Meeting the child's eyes with a smile which melted Toby more than tears, he shook him by the hand.

"I don't so much as know your name," he said,"but I've opened my heart free to you, for I'm thankful to you; with good reason. I'll take your advice and keep clear of this—"

"Justice," suggested Toby.

"Ah!" he said. "If that's the name they give him. This Justice. And to-morrow will try whether there's better fortun' to be met with somewheres near London. Goodnight. A Happy New Year!"

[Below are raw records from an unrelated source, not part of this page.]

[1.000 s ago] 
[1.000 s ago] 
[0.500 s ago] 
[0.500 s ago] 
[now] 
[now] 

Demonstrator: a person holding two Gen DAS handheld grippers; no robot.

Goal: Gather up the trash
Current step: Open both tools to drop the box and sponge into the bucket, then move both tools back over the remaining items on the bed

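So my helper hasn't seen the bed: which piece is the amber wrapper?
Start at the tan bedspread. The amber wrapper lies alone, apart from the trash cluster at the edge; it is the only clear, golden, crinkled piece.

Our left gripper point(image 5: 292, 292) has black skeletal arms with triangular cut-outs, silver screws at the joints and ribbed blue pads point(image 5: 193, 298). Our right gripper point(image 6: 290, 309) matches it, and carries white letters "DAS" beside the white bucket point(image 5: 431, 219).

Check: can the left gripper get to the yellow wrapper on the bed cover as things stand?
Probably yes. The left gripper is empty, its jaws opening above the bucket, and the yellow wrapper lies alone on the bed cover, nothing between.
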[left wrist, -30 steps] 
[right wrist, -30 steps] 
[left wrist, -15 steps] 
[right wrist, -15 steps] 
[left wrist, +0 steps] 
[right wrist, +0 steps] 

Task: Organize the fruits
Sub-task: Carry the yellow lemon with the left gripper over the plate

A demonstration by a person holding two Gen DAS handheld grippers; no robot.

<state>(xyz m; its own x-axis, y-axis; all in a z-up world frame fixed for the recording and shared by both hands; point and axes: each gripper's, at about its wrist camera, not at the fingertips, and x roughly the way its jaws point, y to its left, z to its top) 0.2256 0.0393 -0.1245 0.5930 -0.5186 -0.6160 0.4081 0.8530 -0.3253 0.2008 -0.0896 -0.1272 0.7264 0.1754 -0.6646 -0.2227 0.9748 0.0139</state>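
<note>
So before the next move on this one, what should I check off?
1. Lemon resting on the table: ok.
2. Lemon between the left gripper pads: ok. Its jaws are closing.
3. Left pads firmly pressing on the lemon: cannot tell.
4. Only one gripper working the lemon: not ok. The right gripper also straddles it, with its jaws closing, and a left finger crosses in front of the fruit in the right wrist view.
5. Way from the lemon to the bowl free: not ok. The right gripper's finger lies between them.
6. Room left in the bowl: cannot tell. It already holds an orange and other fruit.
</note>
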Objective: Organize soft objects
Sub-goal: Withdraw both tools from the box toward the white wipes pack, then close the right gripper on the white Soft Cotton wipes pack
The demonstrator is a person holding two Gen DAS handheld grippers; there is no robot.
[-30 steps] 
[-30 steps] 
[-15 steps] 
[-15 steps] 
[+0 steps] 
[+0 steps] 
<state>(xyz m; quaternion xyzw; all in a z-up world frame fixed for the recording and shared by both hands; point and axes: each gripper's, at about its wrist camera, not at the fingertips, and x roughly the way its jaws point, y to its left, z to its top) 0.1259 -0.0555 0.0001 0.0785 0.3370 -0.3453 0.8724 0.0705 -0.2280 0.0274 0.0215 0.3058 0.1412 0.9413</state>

"Stay!" cried Trotty, catching at his hand, as he relaxed his grip. "Stay! The New Year never can be happy to me, if we part like this. The New Year can never be happy to me, if I see the child and you go wandering away, you don't know where, without a shelter for your heads. Come home with me! I'm a poor man, living in a poor place; but I can give you lodging for one night and never miss it. Come home with me! Here! I'll take her!" cried Trotty, lifting up the child. "A pretty one! I'd carry twenty times her weight, and never know I'd got it. Tell me if I go too quick for you. I'm very fast. I always was!" Trotty said this, taking about six of his trotting paces to one stride of his fatigued companion; and with his thin legs quivering again, beneath the load he bore.

"Down the Mews here, Uncle Will, and step at the black door, with 'T. Veck, Ticket Porter,' wrote upon a board; and here we are, and here we go, and here we are indeed, my precious Meg, surprising you!"

With which words Trotty, in a breathless state, set the child down before his daughter in the middle of the floor. The little visitor looked once at Meg; and doubting nothing in that face, but trusting everything she saw there; ran into her arms.

"Here we are, and here we go!" cried Trotty, running round the room and choking audibly."Here, Uncle Will, here's a fire you know! Why don't you come to the fire? Oh here we are and here we go! Meg, my precious darling, where's the kettle? Here it is and here it goes, and it'll bile in no time!"

Trotty really had picked up the kettle somewhere or other in the course of his wild career, and now put it on the fire; while Meg, seating the child in a warm corner, knelt down on the ground before her, and pulled off her shoes, and dried her wet feet on a cloth. Ay, and she laughed at Trotty too—so pleasantly, so cheerfully, that Trotty could have blessed her where she kneeled; for he had seen that, when they entered, she was sitting by the fire in tears.

"Why, father!" said Meg. "You're crazy to-night, I think. I don't know what the Bells would say to that."

Meg looked toward him and saw that he had elaborately stationed himself behind the chair of their male visitor, where with many mysterious gestures he was holding up the six-pence he had earned.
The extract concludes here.